Print

Print


Hi Tommaso,

Hmmm, well I do understand. Unfortunately, this is a case of wanting the cake and eating too (or some silly such comparison If the two redirectors are not the same then you really can’t treat them the same. For instance, assume you used a static ENOENT redirect in each redirector to point to the global manager. So, if the client managed to use the cmsd with fewer registrants and the file wasn’t found then the client would be sent up the chain. The problem with this is that the redirector that sends the client up the chain also tells the meta manager to exclude it and it’s companion from further consideration. Why? Because they were declared equal even thought they are not and they have no way of knowing that. So, this is why I say this is a classic case of wanting two mutually exclusive things.

So the question is what can we do while this migration is in progress. Well, that depends on where we are in the process. If xrootd.ba.infn.it (50 servers registered) if a superset of xroot-redic.pi.infn.it (30 servers registered) then we would have a chance by creating a hierarchical scheme. But from what I gather the two redirectors have non-intersecting registrants which makes them quite different.

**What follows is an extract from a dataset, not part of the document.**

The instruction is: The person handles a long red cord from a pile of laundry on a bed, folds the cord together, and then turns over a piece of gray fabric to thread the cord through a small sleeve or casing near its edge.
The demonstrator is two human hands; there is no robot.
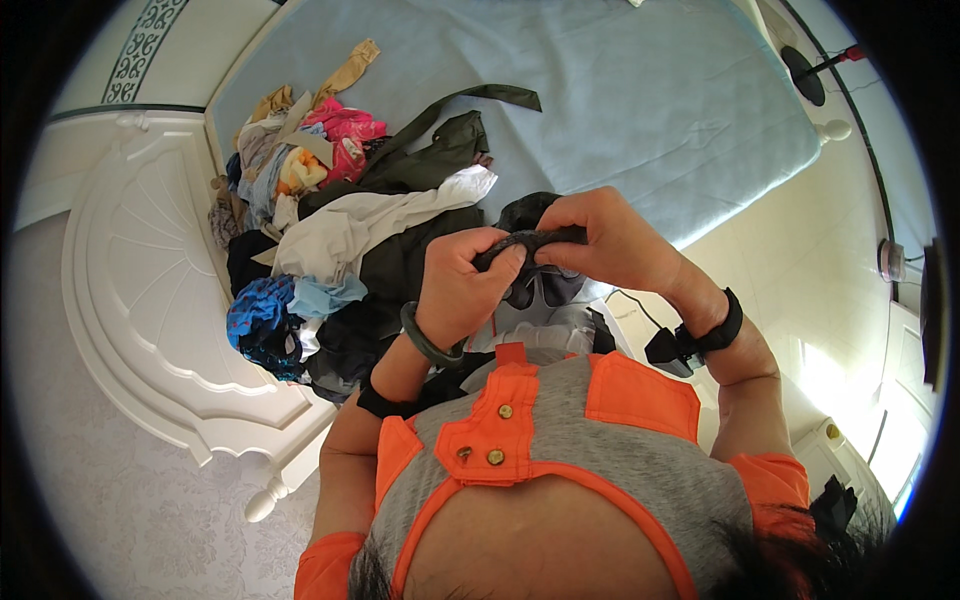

If so, your only solution is to create a meta-manager for both of them in the interim and let clients start there. The meta-manager will then create a union of the registrants to both redirectors and things will, once again, work the way you want. You can have as many of these as you want but one level will do, though you will need to alter the config a bit from the normal setup. Of course, migrating out of that once people convert will yet be another issue, sigh.

Does this make sense?

Andy

From: Tommaso Boccali
Sent: Tuesday, July 08, 2014 3:39 PM
To: xrootd/xrootd
Cc: Andrew Hanushevsky
Subject: Re: [xrootd] xrootd fallback only populates "tried" for one redirector (#124)

ciao Andy!

- I am pinging directly to xrootd-redic.pi.infn.it (and not to the DNS RR)
since I did not modify the other copy. did not want to risk too much here
(for the reason I am trying to explain below)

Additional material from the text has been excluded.